There is also a level of quality and credibility that’s associated with A&O, we find that consultants are proud to be part of a leading global law firm as it sets them apart in the legal consulting market.
We have also been able to grow and develop more opportunities with clients because of this connection. Having that added trust and quality assurance of the A&O name means we can pursue opportunities that otherwise might be difficult to get off the ground as an independent business. It also means we can place consultants on some major milestone deals that A&O are involved in.
7. How has Covid-19 impacted the landscape for legal consulting?

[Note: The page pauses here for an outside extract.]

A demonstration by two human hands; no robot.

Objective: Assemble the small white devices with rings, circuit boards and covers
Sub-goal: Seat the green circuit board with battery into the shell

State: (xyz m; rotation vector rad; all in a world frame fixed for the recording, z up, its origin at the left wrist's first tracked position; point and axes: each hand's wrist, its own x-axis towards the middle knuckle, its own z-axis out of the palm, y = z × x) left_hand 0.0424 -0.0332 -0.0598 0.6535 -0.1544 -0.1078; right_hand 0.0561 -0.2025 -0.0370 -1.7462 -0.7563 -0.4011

I think the really interesting thing is that it’s made a lot of lawyers reassess their priorities. For many, once the offices, travel and perks had been stripped away they reconsidered the day-to-day work they do and where their careers were going. For some it meant rebalancing how their career and the rest of their life fits together. Coming out of the brunt of Covid-19, lawyers that had worked remotely also wanted to hold onto certain aspects of that flexibility and legal consulting gives them a way in which they can do that.
An interesting aspect for us is that Covid-19 prompted quite a few of our consultants to relocate, often returning to their family in a different country. This has opened up so many interesting ways in which we’ve been able to support them due to our global networks. We now see a number of consultants supporting a client in one country, while living in another. I think it’s opened up businesses’ eyes to the benefits of this kind of remote working, so now we’re seeing much more openness to getting creative in how you can use legal consulting to your advantage, both as client and a consultant.